▶ [Task instructions]
Copy every line from the records that holds the word "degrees".

====== Input data ======

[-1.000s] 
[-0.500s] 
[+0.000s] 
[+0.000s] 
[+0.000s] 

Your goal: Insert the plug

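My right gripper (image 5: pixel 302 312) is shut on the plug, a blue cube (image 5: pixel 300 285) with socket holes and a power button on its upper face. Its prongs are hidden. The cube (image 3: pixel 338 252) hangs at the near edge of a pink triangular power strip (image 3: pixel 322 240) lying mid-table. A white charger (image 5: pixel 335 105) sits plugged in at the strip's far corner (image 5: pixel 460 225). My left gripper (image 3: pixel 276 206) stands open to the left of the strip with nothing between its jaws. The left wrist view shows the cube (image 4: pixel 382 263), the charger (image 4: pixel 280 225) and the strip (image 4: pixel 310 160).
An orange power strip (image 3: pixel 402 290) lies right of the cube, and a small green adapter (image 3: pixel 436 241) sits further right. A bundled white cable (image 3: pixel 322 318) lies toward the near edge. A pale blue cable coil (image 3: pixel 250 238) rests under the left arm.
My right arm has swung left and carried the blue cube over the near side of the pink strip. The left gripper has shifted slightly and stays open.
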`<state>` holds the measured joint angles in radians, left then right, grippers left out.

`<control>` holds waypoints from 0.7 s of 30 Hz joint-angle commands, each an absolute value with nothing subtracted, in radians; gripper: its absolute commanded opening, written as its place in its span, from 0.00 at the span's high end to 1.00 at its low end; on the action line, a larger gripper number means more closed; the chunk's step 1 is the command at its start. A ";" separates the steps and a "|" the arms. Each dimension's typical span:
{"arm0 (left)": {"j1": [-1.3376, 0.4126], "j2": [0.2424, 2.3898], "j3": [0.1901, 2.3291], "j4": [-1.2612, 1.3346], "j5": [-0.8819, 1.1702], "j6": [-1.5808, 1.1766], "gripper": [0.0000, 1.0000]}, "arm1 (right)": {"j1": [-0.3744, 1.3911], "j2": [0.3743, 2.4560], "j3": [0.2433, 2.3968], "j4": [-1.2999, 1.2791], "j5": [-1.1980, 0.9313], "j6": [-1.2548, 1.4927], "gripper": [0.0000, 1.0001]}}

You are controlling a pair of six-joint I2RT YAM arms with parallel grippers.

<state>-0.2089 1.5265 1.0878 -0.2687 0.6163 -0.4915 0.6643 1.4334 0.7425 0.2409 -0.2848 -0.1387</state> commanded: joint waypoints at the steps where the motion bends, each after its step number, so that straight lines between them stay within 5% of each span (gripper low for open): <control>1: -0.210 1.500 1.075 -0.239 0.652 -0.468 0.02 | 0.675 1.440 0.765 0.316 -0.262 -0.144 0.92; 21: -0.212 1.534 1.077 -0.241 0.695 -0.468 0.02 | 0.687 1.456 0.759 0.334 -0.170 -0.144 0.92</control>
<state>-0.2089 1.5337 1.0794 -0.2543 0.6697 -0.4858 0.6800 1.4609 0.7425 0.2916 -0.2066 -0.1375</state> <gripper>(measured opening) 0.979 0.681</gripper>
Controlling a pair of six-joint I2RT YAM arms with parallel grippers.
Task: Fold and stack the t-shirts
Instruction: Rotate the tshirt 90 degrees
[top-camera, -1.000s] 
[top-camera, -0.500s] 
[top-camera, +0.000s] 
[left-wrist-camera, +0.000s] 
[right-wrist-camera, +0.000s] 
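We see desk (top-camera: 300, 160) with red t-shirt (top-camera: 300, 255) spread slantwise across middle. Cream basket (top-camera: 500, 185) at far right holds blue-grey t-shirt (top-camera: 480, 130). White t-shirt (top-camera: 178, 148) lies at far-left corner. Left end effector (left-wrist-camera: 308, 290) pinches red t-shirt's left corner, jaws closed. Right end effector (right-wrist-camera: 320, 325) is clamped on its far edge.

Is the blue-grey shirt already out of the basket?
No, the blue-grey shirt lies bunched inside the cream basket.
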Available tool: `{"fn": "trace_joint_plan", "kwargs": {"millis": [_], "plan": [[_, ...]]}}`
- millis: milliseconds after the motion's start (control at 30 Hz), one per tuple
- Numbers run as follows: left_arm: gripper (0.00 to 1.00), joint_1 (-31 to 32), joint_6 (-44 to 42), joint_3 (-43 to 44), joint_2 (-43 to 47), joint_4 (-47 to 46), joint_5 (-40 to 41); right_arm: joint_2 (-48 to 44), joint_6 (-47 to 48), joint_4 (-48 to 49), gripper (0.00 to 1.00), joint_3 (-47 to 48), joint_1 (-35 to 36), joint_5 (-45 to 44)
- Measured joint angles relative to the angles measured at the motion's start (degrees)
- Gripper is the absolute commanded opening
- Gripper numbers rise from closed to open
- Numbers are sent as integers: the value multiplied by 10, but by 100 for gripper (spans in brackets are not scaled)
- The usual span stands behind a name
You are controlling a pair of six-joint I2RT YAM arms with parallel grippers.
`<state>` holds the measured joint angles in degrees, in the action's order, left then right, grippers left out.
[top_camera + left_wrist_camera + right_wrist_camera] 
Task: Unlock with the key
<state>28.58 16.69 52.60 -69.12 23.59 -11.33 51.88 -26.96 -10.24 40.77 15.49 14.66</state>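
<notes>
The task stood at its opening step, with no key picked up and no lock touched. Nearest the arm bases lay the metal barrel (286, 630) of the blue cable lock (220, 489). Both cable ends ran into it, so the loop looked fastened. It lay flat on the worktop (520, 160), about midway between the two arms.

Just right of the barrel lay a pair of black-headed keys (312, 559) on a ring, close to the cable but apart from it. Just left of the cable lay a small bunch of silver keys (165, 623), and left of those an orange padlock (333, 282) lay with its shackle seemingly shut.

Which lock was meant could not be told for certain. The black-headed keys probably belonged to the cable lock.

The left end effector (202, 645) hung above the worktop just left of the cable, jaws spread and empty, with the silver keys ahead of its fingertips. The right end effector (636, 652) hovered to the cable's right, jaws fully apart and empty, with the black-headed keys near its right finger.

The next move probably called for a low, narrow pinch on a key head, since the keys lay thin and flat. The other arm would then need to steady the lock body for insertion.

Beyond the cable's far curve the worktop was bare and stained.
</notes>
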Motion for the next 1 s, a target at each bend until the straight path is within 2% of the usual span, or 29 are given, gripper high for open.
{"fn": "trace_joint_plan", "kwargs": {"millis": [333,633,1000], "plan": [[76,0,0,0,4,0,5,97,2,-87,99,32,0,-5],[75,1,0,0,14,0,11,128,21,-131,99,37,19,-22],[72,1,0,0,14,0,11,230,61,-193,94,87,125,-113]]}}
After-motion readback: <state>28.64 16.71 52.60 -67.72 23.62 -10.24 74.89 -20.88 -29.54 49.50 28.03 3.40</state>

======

▶ [Output for this exercise]
Instruction: Rotate the tshirt 90 degrees
- Measured joint angles relative to the angles measured at the motion's start (degrees)
`<state>` holds the measured joint angles in degrees, in the action's order, left then right, grippers left out.

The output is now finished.